◆ TASK INSTRUCTIONS
Copy the listing below in full, exactly as given.

◆ DATASET EXCERPT

====================

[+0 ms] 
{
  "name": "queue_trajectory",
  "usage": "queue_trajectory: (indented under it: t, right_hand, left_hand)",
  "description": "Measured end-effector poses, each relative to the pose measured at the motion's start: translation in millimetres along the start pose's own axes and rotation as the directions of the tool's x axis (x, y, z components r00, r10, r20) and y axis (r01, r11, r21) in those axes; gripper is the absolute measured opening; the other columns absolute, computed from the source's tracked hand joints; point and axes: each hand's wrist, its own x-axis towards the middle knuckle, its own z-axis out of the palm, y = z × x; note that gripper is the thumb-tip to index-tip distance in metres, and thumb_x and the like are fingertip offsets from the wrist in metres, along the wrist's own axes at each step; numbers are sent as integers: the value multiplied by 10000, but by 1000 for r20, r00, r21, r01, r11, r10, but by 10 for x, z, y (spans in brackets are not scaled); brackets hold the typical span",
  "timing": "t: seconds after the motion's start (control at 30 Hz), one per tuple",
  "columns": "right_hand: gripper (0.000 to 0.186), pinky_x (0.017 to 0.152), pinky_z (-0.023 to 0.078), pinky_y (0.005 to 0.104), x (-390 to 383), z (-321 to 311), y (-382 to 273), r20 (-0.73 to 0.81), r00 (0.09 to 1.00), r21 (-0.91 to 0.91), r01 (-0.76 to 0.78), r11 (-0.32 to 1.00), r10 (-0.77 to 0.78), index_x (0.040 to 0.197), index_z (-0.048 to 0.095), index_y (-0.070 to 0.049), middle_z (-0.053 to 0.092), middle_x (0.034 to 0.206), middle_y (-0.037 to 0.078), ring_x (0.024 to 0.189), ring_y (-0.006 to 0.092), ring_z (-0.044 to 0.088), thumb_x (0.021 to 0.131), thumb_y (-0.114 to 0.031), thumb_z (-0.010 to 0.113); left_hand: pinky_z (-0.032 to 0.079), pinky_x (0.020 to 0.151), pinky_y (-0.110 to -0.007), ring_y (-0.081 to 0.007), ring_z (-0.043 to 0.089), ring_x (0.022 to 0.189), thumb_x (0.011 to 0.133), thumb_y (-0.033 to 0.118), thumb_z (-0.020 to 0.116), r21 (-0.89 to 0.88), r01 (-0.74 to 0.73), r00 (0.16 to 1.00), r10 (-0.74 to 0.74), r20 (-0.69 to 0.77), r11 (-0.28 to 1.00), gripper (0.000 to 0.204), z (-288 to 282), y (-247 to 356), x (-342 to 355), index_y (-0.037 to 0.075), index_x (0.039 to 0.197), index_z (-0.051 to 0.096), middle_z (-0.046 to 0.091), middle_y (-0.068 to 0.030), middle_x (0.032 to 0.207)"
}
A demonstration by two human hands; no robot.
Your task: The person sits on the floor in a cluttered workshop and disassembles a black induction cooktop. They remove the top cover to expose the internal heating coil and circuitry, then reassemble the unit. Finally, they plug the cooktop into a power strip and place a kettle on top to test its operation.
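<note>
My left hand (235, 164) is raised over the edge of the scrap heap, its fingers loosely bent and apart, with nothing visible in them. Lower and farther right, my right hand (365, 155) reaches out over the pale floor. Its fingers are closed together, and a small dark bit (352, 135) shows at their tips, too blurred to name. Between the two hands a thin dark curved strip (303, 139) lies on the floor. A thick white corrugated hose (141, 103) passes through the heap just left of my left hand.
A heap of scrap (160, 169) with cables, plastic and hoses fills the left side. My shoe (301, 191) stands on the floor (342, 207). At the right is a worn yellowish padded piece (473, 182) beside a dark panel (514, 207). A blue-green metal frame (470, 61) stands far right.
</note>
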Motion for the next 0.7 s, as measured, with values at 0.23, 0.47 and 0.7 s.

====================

◆ EXPECTED ANSWER
[+0 ms] 
{
  "name": "queue_trajectory",
  "usage": "queue_trajectory: (indented under it: t, right_hand, left_hand)",
  "description": "Measured end-effector poses, each relative to the pose measured at the motion's start: translation in millimetres along the start pose's own axes and rotation as the directions of the tool's x axis (x, y, z components r00, r10, r20) and y axis (r01, r11, r21) in those axes; gripper is the absolute measured opening; the other columns absolute, computed from the source's tracked hand joints; point and axes: each hand's wrist, its own x-axis towards the middle knuckle, its own z-axis out of the palm, y = z × x; note that gripper is the thumb-tip to index-tip distance in metres, and thumb_x and the like are fingertip offsets from the wrist in metres, along the wrist's own axes at each step; numbers are sent as integers: the value multiplied by 10000, but by 1000 for r20, r00, r21, r01, r11, r10, but by 10 for x, z, y (spans in brackets are not scaled); brackets hold the typical span",
  "timing": "t: seconds after the motion's start (control at 30 Hz), one per tuple",
  "columns": "right_hand: gripper (0.000 to 0.186), pinky_x (0.017 to 0.152), pinky_z (-0.023 to 0.078), pinky_y (0.005 to 0.104), x (-390 to 383), z (-321 to 311), y (-382 to 273), r20 (-0.73 to 0.81), r00 (0.09 to 1.00), r21 (-0.91 to 0.91), r01 (-0.76 to 0.78), r11 (-0.32 to 1.00), r10 (-0.77 to 0.78), index_x (0.040 to 0.197), index_z (-0.048 to 0.095), index_y (-0.070 to 0.049), middle_z (-0.053 to 0.092), middle_x (0.034 to 0.206), middle_y (-0.037 to 0.078), ring_x (0.024 to 0.189), ring_y (-0.006 to 0.092), ring_z (-0.044 to 0.088), thumb_x (0.021 to 0.131), thumb_y (-0.114 to 0.031), thumb_z (-0.010 to 0.113); left_hand: pinky_z (-0.032 to 0.079), pinky_x (0.020 to 0.151), pinky_y (-0.110 to -0.007), ring_y (-0.081 to 0.007), ring_z (-0.043 to 0.089), ring_x (0.022 to 0.189), thumb_x (0.011 to 0.133), thumb_y (-0.033 to 0.118), thumb_z (-0.020 to 0.116), r21 (-0.89 to 0.88), r01 (-0.74 to 0.73), r00 (0.16 to 1.00), r10 (-0.74 to 0.74), r20 (-0.69 to 0.77), r11 (-0.28 to 1.00), gripper (0.000 to 0.204), z (-288 to 282), y (-247 to 356), x (-342 to 355), index_y (-0.037 to 0.075), index_x (0.039 to 0.197), index_z (-0.051 to 0.096), middle_z (-0.046 to 0.091), middle_y (-0.068 to 0.030), middle_x (0.032 to 0.207)"
}
A demonstration by two human hands; no robot.
Your task: The person sits on the floor in a cluttered workshop and disassembles a black induction cooktop. They remove the top cover to expose the internal heating coil and circuitry, then reassemble the unit. Finally, they plug the cooktop into a power strip and place a kettle on top to test its operation.
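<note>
My left hand (235, 164) is raised over the edge of the scrap heap, its fingers loosely bent and apart, with nothing visible in them. Lower and farther right, my right hand (365, 155) reaches out over the pale floor. Its fingers are closed together, and a small dark bit (352, 135) shows at their tips, too blurred to name. Between the two hands a thin dark curved strip (303, 139) lies on the floor. A thick white corrugated hose (141, 103) passes through the heap just left of my left hand.
A heap of scrap (160, 169) with cables, plastic and hoses fills the left side. My shoe (301, 191) stands on the floor (342, 207). At the right is a worn yellowish padded piece (473, 182) beside a dark panel (514, 207). A blue-green metal frame (470, 61) stands far right.
</note>
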Motion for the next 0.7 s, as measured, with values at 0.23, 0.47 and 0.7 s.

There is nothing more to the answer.